¿Qué representa apenas un año de historia en una
casa con dos milenios a sus espaldas? Pues teóricamente, no debería ser
mucho, y menos para la Iglesia católica, acostumbrada a un 'tempo' lento
y silencioso. Pero 2013 ha sido el año del vértigo en El Vaticano, los
12 meses en que la institución se ha visto al borde del abismo y en los
que, sin embargo, ha parecido resurgir de sus cenizas para volver a
convertirse en una entidad respetada y cercana. El mérito cabe
atribuírselo casi en exclusiva a un hombre muy humano antes conocido
como Jorge Bergoglio y ahora llamado Francisco.
Todo empezó el pasado 11 de febrero, a eso de las
11 de la mañana. A esa hora, Benedicto XVI anunciaba en latín (un
símbolo más de su pontificado conservador) que dimitía, algo inédito en
la historia de sus 265 antecesores. Los Papas tenían que morir en la
cama y dar ejemplo hasta el final de sus días, como había hecho su
antecesor, Juan Pablo II. Pero Benedicto no podía más, se sentía viejo y
cansado. Pero a nadie se le escapaba que las verdaderas razones de su
huida eran los escándalos que habían asolado durante su pontificado El
Vaticano, un nido de cuervos donde la ambición y las traiciones eran lo
común frente a las pretendidas virtudes de paz y amor que predicaban sus
sacerdotes.
Así que Benedicto XVI se fue y El Vaticano tuvo
que enfrentarse a uno de los cónclaves más decisivos de su historia. El
28 de febrero, fecha de la renuncia oficial del Papa, los cardenales que
participarían en el cónclave de marzo ya se encontraban en Roma.
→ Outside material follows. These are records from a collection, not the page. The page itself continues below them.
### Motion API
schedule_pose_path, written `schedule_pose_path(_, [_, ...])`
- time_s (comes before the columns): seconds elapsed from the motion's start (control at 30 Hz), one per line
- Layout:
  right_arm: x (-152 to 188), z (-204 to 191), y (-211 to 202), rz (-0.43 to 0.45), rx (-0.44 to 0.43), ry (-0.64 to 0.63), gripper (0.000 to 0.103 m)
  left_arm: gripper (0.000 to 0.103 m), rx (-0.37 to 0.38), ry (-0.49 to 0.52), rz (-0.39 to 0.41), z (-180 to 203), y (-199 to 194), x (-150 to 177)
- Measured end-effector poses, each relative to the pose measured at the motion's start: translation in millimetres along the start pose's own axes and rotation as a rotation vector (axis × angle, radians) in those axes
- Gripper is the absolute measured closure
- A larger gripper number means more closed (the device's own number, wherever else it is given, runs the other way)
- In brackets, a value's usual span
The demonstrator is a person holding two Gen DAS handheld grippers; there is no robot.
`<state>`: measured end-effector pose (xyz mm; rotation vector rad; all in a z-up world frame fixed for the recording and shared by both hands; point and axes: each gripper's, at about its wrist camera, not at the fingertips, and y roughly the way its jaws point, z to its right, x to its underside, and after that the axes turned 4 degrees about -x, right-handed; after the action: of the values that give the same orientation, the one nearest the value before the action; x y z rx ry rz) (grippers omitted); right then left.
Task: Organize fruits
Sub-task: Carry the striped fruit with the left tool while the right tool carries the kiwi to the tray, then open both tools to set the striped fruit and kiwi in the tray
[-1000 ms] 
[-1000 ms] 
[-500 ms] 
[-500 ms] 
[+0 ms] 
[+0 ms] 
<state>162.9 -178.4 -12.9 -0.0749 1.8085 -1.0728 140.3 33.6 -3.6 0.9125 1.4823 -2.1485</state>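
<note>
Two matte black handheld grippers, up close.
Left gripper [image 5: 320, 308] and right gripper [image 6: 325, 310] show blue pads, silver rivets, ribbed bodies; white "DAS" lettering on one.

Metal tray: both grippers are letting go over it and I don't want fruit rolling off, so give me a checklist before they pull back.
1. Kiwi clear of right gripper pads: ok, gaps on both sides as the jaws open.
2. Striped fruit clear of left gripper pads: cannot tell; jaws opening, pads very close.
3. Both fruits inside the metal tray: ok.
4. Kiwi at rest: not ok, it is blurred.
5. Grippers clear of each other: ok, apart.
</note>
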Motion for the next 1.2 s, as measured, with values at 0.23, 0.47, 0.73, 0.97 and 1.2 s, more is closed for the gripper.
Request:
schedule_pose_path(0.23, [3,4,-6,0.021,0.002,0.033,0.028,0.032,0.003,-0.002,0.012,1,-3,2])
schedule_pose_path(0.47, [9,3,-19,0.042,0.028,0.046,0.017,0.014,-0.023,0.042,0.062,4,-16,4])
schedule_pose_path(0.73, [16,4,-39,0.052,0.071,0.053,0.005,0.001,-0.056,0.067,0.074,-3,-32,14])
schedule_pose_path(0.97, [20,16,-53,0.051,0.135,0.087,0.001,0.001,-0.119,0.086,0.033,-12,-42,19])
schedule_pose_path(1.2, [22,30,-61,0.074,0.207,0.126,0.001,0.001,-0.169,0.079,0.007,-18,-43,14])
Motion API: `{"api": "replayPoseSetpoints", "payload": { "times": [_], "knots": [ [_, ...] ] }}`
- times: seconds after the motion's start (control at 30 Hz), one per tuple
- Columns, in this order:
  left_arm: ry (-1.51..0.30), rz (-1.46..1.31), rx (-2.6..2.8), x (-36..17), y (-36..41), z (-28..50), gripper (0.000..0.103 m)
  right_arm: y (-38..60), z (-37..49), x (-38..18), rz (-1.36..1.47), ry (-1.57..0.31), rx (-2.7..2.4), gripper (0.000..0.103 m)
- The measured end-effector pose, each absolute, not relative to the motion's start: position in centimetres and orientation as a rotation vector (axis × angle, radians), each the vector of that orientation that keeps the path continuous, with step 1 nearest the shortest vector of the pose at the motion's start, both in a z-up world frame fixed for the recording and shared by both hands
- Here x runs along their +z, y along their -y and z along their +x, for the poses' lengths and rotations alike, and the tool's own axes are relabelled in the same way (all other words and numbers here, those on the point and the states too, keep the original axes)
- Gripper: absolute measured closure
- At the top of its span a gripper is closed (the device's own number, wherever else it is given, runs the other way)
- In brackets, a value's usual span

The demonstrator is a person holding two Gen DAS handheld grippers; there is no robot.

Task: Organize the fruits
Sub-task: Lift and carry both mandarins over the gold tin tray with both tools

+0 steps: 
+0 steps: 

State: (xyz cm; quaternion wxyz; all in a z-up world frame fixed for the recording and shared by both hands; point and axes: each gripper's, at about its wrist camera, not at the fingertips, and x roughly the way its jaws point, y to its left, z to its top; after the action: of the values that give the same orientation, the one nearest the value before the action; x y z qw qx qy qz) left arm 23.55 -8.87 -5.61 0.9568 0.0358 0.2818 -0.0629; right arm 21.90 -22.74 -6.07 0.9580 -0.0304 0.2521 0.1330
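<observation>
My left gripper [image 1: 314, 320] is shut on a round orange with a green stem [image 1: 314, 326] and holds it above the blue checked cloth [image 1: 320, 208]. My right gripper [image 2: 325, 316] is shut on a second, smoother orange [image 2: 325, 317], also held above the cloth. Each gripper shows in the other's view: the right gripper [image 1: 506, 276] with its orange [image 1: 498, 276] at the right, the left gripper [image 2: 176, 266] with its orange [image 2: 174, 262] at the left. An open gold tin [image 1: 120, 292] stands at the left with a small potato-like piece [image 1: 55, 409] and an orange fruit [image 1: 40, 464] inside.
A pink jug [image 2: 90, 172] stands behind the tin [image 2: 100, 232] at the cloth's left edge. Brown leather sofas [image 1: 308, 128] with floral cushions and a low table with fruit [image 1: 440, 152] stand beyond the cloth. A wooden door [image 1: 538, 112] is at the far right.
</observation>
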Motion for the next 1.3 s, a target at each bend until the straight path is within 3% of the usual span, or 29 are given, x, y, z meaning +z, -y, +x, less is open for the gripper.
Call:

Benedicto se marchó en un helicóptero que lo trasladó desde la Plaza de
San Pedro hasta Castel Gandolfo, su retiro, y los electores comenzaron a
maquinar sobre quién de ellos sería el que acabaría ocupando el trono
de Pedro.
Los días previos a la elección fueron
apasionantes. Los cardenales norteamericanos, empapados de la
transparencia de la que habían tenido que hacer gala años antes al
enfrentarse al escándalo de la pederastia, quisieron contagiar a todo el
cónclave el aire del cambio que ellos ya habían respirado. Sonaban
varios nombres: el canadiense Marc Oullet, el brasileño Odilo Scherer,
el italiano Angelo Scola, el ganés Peter Turkson… Entre bambalinas,
todos prometían renovación.
El cónclave comenzó el 12 de marzo. Tras la
primera votación ese martes y otras tres el miércoles, las fumatas
fueron negras. Hasta las 19.05 del miércoles 13 de marzo. A esa hora,
desde la chimenea de la Capilla Sixtina comenzó a elevarse el humo
blanco. Unos 45 minutos después, el cardenal francés Jean Louis Tauran
lanzó un nombre al cielo de Roma: "Habemus Papam. Georgium Marium
Bergoglio, Franciscum".
En el centro de la plaza de San Pedro reinaba la
incredulidad. "¿Qué ha dicho? ¿Quién es?". Entonces, dos sacerdotes
mexicanos comenzaron a explicar a todos los que les preguntaban:
"Bergoglio, el argentino, ¡el de los pobres!". Con semejantes palabras
la incredulidad aumentó. Papa y pobres eran dos palabras que no habían
casado demasiado bien durante 2.000 años.
Y sin embargo, Francisco ha supuesto un terremoto.
Un terremoto necesario. Sus gestos han sido innumerables y su ejemplo
ha devuelto el orgullo a los católicos de base, aquellos que echaban de
menos de su jerarquía más compromiso con los problemas del mundo.
Francisco se ha acercado a los que sufren, ha abrazado a los enfermos,
ha limpiado pies, ha llorado por los inmigrantes… Francisco se ha
calzado sus zapatos baratos y con ellos quiere caminar para convertir a
la Iglesia en una institución revolucionaria.